Review: NewerTech's NuPower USB-C Power Adapter Charges MacBook and iPhone

Cables and adapters outfitted with USB-C have been becoming increasingly popular as smartphones and computers alike have adopted the standard, including Apple with its 12-inch Retina MacBook that launched in the spring of 2015. Accessories such as USB drives that make file transfers easier and larger docks have proven for users dealing with Apple's decision to include just two ports on the MacBook: USB-C and a headphone jack.

nupower-review-1
NewerTech's NuPower 60W USB-C Power Adapter is less flashy than some of the new feature-intensive products, but that's largely a positive. The Power Adapter replaces Apple's bundled 29W USB-C adapter to charge the MacBook, with the added bonus of a 12W USB-A port to simultaneously charge any traditional USB-powered device -- like an iPhone or iPad -- from the same adapter.
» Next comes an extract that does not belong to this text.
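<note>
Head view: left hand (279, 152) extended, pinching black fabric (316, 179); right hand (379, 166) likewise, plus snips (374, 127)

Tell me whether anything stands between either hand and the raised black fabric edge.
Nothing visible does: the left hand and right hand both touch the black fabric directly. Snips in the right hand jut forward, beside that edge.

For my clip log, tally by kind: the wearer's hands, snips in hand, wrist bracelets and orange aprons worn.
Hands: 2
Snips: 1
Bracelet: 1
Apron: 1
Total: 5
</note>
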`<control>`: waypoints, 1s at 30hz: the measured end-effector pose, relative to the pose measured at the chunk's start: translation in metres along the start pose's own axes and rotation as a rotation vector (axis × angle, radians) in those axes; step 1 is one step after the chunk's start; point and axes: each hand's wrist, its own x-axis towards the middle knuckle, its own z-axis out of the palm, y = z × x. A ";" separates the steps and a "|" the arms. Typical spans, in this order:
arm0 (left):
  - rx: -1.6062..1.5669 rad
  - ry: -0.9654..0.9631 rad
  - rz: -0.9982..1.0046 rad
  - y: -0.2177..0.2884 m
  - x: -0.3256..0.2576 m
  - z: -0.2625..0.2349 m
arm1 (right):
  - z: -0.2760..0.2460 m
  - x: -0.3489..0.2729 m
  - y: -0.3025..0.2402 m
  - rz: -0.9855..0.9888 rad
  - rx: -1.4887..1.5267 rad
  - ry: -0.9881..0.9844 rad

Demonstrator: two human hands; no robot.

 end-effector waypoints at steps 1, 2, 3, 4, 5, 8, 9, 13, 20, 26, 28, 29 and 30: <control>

As a replacement to Apple's power adapter, NewerTech's accessory has a slight edge in providing simultaneous charge to a second device, making it a potentially compelling alternative for Retina MacBook owners. The added visual clutter of thicker cables, however, might not be worth the $59.99 price for some people.

Design


The NuPower adapter comes in three pieces: a main body containing the USB-C, USB-A, and power ports, as well as a power cable and a USB-C cable. The main device is 4.2 inches long, 2 inches wide, and about 0.8 inches thick, so it's not that much of a cumbersome addition to a charging regimen, although obviously more so than Apple's bundled-in cable. The material on the body of the power adapter has a soft-to-the-touch matte finish that shouldn't hold fingerprint smudges, and has a nice weight to it (4.8 ounces, according to NewerTech).

nupower-review-5
Although I didn't put it under too much of a strenuous test, it feels like it could survive the bumps and bruises of a backpack, bag, or anywhere charging cords usually end up thrown without thought. An understated NewerTech logo resides on the top of the adapter and is the only marking on the top of the device, while on the front the company has made it easy to find the USB Type-A and USB Type-C ports with accompanying text. The bottom of the adapter is a bit of a text dump, with all of the cautions, warnings, and specifications written in bright white text, buffeted in between soft silicone bumpers that help everything stay in place when on a solid surface.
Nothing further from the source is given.